■ **What is being asked**
Report back every line below that carries the word "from".

-- Information provided follows --

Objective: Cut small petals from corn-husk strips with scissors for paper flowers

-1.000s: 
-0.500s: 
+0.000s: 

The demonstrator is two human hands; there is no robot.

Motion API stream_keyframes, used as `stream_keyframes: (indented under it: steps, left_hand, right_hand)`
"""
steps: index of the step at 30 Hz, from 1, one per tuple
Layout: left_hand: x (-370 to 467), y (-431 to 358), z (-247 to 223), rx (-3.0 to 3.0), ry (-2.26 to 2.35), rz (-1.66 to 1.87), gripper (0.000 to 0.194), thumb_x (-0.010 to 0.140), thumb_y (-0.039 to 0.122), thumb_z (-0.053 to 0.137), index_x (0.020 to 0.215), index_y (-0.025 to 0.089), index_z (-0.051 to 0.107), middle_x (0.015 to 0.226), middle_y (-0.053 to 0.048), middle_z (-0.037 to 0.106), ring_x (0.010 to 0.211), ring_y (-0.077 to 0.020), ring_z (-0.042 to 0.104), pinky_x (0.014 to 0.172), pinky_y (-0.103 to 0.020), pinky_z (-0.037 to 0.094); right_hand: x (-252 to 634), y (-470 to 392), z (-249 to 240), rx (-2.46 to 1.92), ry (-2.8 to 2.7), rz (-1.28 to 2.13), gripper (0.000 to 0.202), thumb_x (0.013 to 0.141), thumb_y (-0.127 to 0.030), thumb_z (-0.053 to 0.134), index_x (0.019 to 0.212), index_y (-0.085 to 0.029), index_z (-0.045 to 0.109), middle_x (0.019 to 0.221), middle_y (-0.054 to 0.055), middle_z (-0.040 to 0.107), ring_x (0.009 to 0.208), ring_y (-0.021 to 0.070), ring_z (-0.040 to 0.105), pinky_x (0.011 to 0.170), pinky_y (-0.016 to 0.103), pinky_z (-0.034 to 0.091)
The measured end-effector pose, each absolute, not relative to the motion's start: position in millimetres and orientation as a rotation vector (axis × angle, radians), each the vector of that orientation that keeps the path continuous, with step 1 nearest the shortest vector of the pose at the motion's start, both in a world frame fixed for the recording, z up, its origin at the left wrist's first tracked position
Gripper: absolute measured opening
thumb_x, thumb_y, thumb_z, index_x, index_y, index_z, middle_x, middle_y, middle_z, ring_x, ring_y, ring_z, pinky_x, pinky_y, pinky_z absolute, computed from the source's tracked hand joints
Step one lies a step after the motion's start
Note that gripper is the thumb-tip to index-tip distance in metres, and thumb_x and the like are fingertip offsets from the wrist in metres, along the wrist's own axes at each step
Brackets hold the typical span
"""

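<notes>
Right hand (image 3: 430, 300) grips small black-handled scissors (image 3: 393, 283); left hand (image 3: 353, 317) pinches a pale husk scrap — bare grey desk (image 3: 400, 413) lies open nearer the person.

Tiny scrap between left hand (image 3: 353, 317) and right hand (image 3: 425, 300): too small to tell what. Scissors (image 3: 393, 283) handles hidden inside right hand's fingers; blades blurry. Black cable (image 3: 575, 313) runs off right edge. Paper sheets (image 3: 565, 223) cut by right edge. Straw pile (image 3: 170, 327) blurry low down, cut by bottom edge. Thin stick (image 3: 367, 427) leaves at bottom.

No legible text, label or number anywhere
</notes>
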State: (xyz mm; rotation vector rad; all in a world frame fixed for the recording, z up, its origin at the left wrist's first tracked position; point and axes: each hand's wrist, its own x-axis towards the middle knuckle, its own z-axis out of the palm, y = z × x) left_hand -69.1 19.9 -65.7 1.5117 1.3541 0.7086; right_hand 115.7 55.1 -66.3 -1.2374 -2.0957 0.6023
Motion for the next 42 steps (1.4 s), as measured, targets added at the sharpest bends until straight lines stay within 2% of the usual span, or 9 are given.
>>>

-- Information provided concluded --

■ **Answer to this problem**
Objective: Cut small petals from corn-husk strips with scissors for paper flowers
steps: index of the step at 30 Hz, from 1, one per tuple
thumb_x, thumb_y, thumb_z, index_x, index_y, index_z, middle_x, middle_y, middle_z, ring_x, ring_y, ring_z, pinky_x, pinky_y, pinky_z absolute, computed from the source's tracked hand joints
Note that gripper is the thumb-tip to index-tip distance in metres, and thumb_x and the like are fingertip offsets from the wrist in metres, along the wrist's own axes at each step

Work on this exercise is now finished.